[Dataset excerpts]
==============================

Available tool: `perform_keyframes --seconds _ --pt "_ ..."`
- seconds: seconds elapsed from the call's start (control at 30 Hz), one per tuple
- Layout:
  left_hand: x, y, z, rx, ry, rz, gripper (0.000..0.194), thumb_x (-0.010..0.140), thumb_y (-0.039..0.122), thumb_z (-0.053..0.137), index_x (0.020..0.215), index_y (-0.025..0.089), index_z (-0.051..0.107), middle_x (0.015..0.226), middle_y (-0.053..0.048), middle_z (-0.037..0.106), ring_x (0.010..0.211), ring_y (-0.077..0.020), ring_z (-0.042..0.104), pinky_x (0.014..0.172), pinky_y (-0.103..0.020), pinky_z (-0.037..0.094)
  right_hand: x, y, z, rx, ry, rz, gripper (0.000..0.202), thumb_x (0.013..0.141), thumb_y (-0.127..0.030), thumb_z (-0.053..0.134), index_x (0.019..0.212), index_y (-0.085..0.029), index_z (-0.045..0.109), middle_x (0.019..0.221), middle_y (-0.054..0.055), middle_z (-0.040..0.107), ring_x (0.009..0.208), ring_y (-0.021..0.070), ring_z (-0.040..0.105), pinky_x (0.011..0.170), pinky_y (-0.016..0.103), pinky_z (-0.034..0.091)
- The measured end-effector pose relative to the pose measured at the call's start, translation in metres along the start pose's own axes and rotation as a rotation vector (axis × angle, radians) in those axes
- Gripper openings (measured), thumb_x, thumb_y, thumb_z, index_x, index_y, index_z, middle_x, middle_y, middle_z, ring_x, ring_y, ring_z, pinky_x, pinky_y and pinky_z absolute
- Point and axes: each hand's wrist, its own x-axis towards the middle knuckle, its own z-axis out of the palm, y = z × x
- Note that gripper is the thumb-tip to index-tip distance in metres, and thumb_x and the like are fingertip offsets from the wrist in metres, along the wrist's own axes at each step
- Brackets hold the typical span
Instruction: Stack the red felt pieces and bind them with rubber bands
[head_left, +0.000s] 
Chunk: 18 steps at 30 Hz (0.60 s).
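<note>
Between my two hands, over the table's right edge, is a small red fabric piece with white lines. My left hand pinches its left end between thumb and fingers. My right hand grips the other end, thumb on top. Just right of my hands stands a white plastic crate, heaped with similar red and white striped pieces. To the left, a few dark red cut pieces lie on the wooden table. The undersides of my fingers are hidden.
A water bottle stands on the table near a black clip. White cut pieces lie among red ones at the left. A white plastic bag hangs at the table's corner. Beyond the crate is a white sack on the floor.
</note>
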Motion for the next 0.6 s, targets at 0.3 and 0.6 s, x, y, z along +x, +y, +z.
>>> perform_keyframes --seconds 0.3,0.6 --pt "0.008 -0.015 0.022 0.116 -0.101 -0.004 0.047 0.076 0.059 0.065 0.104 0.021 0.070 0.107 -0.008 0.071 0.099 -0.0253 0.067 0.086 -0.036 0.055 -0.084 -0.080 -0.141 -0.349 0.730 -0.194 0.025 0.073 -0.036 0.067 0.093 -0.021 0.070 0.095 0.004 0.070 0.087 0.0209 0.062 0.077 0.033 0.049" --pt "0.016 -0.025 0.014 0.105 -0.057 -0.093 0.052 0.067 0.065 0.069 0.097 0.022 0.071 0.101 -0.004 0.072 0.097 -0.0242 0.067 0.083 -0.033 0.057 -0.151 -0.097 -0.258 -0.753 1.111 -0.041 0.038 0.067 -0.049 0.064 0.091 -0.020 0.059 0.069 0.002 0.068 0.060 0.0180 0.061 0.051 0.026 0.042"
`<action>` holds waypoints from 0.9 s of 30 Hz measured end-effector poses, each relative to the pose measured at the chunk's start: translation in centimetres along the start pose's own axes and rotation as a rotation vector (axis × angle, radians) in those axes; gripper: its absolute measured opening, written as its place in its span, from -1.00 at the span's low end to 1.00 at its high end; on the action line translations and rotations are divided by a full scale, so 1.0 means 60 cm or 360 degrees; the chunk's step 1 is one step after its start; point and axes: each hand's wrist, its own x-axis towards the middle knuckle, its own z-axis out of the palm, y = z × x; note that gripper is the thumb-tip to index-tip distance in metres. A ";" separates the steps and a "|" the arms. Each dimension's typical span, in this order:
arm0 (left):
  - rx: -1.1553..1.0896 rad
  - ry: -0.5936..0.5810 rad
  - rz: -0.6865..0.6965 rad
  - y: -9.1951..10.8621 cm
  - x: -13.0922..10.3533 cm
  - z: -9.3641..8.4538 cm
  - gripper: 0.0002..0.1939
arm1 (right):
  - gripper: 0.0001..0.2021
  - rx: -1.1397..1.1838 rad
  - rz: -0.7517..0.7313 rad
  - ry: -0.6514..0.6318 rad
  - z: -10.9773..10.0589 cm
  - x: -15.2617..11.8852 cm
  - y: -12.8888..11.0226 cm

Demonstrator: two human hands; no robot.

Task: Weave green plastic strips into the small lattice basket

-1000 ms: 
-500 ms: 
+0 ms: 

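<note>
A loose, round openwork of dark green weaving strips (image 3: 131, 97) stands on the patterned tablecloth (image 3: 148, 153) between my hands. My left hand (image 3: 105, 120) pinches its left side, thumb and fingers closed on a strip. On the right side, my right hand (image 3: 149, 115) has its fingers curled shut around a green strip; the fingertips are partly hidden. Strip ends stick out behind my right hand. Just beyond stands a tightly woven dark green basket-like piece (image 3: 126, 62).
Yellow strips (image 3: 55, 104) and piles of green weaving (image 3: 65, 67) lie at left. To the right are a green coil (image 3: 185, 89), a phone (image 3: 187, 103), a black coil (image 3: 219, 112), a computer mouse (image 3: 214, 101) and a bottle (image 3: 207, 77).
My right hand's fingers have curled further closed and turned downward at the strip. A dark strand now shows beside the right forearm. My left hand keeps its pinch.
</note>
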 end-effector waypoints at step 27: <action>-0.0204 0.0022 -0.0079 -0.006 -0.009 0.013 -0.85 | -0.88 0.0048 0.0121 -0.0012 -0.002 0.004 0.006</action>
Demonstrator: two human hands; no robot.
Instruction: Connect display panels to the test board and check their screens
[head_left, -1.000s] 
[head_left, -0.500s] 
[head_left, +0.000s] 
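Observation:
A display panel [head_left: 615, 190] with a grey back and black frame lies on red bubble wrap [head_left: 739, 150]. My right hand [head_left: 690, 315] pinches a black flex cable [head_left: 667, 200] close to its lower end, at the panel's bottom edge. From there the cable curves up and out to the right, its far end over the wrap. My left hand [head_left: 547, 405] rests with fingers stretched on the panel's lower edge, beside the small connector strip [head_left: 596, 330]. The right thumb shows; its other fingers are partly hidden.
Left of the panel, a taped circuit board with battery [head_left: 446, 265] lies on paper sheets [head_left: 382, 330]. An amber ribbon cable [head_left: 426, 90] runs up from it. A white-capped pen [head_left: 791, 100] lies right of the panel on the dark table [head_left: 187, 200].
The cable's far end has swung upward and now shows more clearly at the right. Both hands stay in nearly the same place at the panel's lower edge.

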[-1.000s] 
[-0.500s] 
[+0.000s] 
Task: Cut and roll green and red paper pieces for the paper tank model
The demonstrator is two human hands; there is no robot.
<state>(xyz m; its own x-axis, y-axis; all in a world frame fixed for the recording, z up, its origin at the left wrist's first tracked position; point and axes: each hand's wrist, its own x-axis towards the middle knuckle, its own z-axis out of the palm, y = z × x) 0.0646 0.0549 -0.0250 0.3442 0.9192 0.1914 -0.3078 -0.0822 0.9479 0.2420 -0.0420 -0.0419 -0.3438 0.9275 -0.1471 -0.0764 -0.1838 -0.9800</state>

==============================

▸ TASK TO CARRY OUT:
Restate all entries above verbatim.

▸ EXPECTED OUTPUT:
Available tool: `perform_keyframes --seconds _ --pt "_ ..."`
- seconds: seconds elapsed from the call's start (control at 30 Hz), one per tuple
- Layout:
  left_hand: x, y, z, rx, ry, rz, gripper (0.000..0.194), thumb_x (-0.010..0.140), thumb_y (-0.039..0.122), thumb_z (-0.053..0.137), index_x (0.020..0.215), index_y (-0.025..0.089), index_z (-0.051..0.107), middle_x (0.015..0.226), middle_y (-0.053..0.048), middle_z (-0.037..0.106), ring_x (0.010..0.211), ring_y (-0.077..0.020), ring_z (-0.042..0.104), pinky_x (0.014..0.172), pinky_y (-0.103..0.020), pinky_z (-0.037..0.094)
  right_hand: x, y, z, rx, ry, rz, gripper (0.000..0.202), thumb_x (0.013..0.141), thumb_y (-0.127..0.030), thumb_z (-0.053..0.134), index_x (0.019..0.212), index_y (-0.085..0.029), index_z (-0.045..0.109), middle_x (0.019..0.221), middle_y (-0.054..0.055), middle_z (-0.040..0.107), ring_x (0.009..0.208), ring_y (-0.021..0.070), ring_z (-0.040..0.105), pinky_x (0.011..0.170), pinky_y (-0.016..0.103), pinky_z (-0.034..0.091)
- The measured end-effector pose relative to the pose measured at the call's start, translation in metres along the start pose's own axes and rotation as a rotation vector (axis × angle, radians) in those axes
- Gripper openings (measured), thumb_x, thumb_y, thumb_z, index_x, index_y, index_z, middle_x, middle_y, middle_z, ring_x, ring_y, ring_z, pinky_x, pinky_y and pinky_z absolute
- Point and axes: each hand's wrist, its own x-axis towards the middle knuckle, its own z-axis out of the palm, y = z × x
- Note that gripper is the thumb-tip to index-tip distance in metres, and thumb_x and the like are fingertip offsets from the wrist in metres, along the wrist's own axes at each step
- Brackets hold the typical span
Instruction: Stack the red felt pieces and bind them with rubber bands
[head_left, +0.000s] 
Chunk: 18 steps at 30 Hz (0.60 s).
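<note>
Between my two hands, over the table's right edge, is a small red fabric piece with white lines. My left hand pinches its left end between thumb and fingers. My right hand grips the other end, thumb on top. Just right of my hands stands a white plastic crate, heaped with similar red and white striped pieces. To the left, a few dark red cut pieces lie on the wooden table. The undersides of my fingers are hidden.
A water bottle stands on the table near a black clip. White cut pieces lie among red ones at the left. A white plastic bag hangs at the table's corner. Beyond the crate is a white sack on the floor.
</note>
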Motion for the next 0.6 s, targets at 0.3 and 0.6 s, x, y, z along +x, +y, +z.
>>> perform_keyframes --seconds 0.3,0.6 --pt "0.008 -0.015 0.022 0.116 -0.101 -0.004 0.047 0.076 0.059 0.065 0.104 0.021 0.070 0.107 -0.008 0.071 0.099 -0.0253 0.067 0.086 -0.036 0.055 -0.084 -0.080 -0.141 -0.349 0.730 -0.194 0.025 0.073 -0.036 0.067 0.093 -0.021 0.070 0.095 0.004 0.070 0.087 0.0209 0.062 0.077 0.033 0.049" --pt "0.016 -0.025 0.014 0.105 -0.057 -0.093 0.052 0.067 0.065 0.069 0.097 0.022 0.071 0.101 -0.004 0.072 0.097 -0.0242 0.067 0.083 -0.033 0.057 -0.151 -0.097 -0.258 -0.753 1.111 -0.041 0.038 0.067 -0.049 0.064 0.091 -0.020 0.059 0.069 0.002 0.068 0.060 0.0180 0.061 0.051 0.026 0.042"
`<action>` holds waypoints from 0.9 s of 30 Hz measured end-effector poses, each relative to the pose measured at the chunk's start: translation in centimetres along the start pose's own axes and rotation as a rotation vector (axis × angle, radians) in those axes; gripper: its absolute measured opening, written as its place in its span, from -1.00 at the span's low end to 1.00 at its high end; on the action line translations and rotations are divided by a full scale, so 1.0 means 60 cm or 360 degrees; the chunk's step 1 is one step after its start; point and axes: each hand's wrist, its own x-axis towards the middle knuckle, its own z-axis out of the palm, y = z × x; note that gripper is the thumb-tip to index-tip distance in metres. A ";" separates the steps and a "|" the arms. Each dimension's typical span, in this order:
arm0 (left):
  - rx: -1.1553..1.0896 rad
  - ry: -0.5936..0.5810 rad
  - rz: -0.6865..0.6965 rad
  - y: -9.1951..10.8621 cm
  - x: -13.0922..10.3533 cm
  - z: -9.3641..8.4538 cm
  - gripper: 0.0002..0.1939
arm1 (right):
  - gripper: 0.0001..0.2021
  - rx: -1.1397..1.1838 rad
  - rz: -0.7517..0.7313 rad
  - ry: -0.6514..0.6318 rad
  - z: -10.9773..10.0589 cm
  - x: -15.2617..11.8852 cm
  - y: -12.8888..11.0226 cm

Demonstrator: two human hands; no robot.

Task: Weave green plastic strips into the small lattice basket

-1000 ms: 
-500 ms: 
+0 ms: 

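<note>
A loose, round openwork of dark green weaving strips (image 3: 131, 97) stands on the patterned tablecloth (image 3: 148, 153) between my hands. My left hand (image 3: 105, 120) pinches its left side, thumb and fingers closed on a strip. On the right side, my right hand (image 3: 149, 115) has its fingers curled shut around a green strip; the fingertips are partly hidden. Strip ends stick out behind my right hand. Just beyond stands a tightly woven dark green basket-like piece (image 3: 126, 62).
Yellow strips (image 3: 55, 104) and piles of green weaving (image 3: 65, 67) lie at left. To the right are a green coil (image 3: 185, 89), a phone (image 3: 187, 103), a black coil (image 3: 219, 112), a computer mouse (image 3: 214, 101) and a bottle (image 3: 207, 77).
My right hand's fingers have curled further closed and turned downward at the strip. A dark strand now shows beside the right forearm. My left hand keeps its pinch.
</note>
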 end-effector waypoints at step 27: <action>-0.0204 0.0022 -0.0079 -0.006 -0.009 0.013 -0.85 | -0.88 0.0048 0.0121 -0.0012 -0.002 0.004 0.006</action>
Demonstrator: two human hands; no robot.
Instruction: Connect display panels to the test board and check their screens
[head_left, -1.000s] 
[head_left, -0.500s] 
[head_left, +0.000s] 
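Observation:
A display panel [head_left: 615, 190] with a grey back and black frame lies on red bubble wrap [head_left: 739, 150]. My right hand [head_left: 690, 315] pinches a black flex cable [head_left: 667, 200] close to its lower end, at the panel's bottom edge. From there the cable curves up and out to the right, its far end over the wrap. My left hand [head_left: 547, 405] rests with fingers stretched on the panel's lower edge, beside the small connector strip [head_left: 596, 330]. The right thumb shows; its other fingers are partly hidden.
Left of the panel, a taped circuit board with battery [head_left: 446, 265] lies on paper sheets [head_left: 382, 330]. An amber ribbon cable [head_left: 426, 90] runs up from it. A white-capped pen [head_left: 791, 100] lies right of the panel on the dark table [head_left: 187, 200].
The cable's far end has swung upward and now shows more clearly at the right. Both hands stay in nearly the same place at the panel's lower edge.
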
[-1.000s] 
[-0.500s] 
[+0.000s] 
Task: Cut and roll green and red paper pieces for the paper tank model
The demonstrator is two human hands; there is no robot.
<state>(xyz m; its own x-axis, y-axis; all in a world frame fixed for the recording, z up, its origin at the left wrist's first tracked position; point and axes: each hand's wrist, its own x-axis towards the middle knuckle, its own z-axis out of the palm, y = z × x) 0.0646 0.0549 -0.0250 0.3442 0.9192 0.1914 -0.3078 -0.0822 0.9479 0.2420 -0.0420 -0.0419 -0.3438 0.9275 -0.1471 -0.0764 -0.1838 -0.9800</state>

Work on the exercise is complete.